Alors que plusieurs débats portent sur les bilans des pays de l’Alliance des États du Sahel (AES), le président burkinabè Ibrahim TRAORE se distingue par un ensemble d’avancées jugées positives dans plusieurs domaines, faisant de lui un acteur très observé dans la région en 2026.

Depuis sa prise de pouvoir en 2022, le capitaine TRAORE a lancé une série de réformes et de grands chantiers structurants, qu’il continue de promouvoir cette année. Dans une récente allocution, il a dressé un bilan qu’il estime positif de l’action gouvernementale en 2025 et a fixé des objectifs ambitieux pour 2026.

Le Burkina Faso avance notamment dans la construction d’une autoroute nationale reliant Ouagadougou à Bobo-Dioulasso, un projet financé sur fonds propres et réalisé par des ingénieurs burkinabè, après le rejet de certaines offres de financement extérieur jugées trop contraignantes. Le pays aurait également atteint l’autosuffisance alimentaire en 2025, grâce à une politique agricole active axée sur la diversification des cultures et la mécanisation accrue.

Par ailleurs, des investissements sont annoncés dans la construction de lycées professionnels, d’une université technologique, ainsi que dans l’équipement de centres de santé. L’introduction d’équipements modernes destinés à la recherche scientifique figure également parmi les priorités. Ibrahim TRAORE défend une stratégie fondée sur la production et la transformation locales, dans le but de réduire la dépendance aux importations et de créer des emplois pour la jeunesse.

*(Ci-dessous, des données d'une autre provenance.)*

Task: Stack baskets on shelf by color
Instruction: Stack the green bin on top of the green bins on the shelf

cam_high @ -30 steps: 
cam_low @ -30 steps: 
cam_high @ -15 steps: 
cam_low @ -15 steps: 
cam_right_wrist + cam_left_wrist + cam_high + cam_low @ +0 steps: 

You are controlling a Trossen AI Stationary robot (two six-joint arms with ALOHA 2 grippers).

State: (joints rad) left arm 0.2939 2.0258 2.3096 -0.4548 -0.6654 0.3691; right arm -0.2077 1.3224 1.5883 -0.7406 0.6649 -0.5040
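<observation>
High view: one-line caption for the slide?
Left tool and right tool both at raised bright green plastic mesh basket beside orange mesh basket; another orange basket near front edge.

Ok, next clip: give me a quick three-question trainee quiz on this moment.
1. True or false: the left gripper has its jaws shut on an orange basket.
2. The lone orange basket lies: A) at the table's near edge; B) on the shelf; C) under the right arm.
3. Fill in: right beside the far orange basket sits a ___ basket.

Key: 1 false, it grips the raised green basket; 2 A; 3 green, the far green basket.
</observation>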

Ces initiatives, perçues comme audacieuses, s’inscrivent dans une logique de souveraineté nationale et d’autodétermination. Elles sont favorablement accueillies par une partie de la population burkinabè et par certains observateurs internationaux.

À l’inverse, la situation demeure plus délicate au Niger et au Mali, confrontés à de fortes tensions internes.

Au Mali, les autorités ont dû instaurer un rationnement du carburant afin de faire face à une grave crise d’approvisionnement. Celle-ci serait liée aux attaques de groupes armés, qui ont considérablement réduit l’entrée des camions-citernes sur le territoire. Cette situation a provoqué de longues files d’attente, des perturbations économiques et un mécontentement croissant, notamment chez les transporteurs et les conducteurs de taxis.

Au Niger, le climat politique reste tendu et les relations internes conflictuelles. Les populations, déjà éprouvées par l’insécurité, la fermeture de la frontière avec le Bénin, la fragilisation de l’économie et l’isolement diplomatique, expriment de plus en plus leur frustration face à la gestion de la crise.

Dans ce contexte ouest-africain contrasté, Ibrahim TRAORE apparaît comme une figure dirigeante active et volontariste, portée par une politique de transformation interne et un discours de rupture avec certains modèles politiques traditionnels.

Pour plusieurs observateurs, ses actions traduisent une volonté de tracer une voie de développement autonome, mieux adaptée aux réalités locales, ce qui lui vaut un soutien populaire notable au Burkina Faso ainsi qu’une certaine reconnaissance sur le plan régional. Toutefois, sa légitimité au pouvoir reste en débat vu qu’il a pris le pouvoir par les armes et non par la voie démocratique.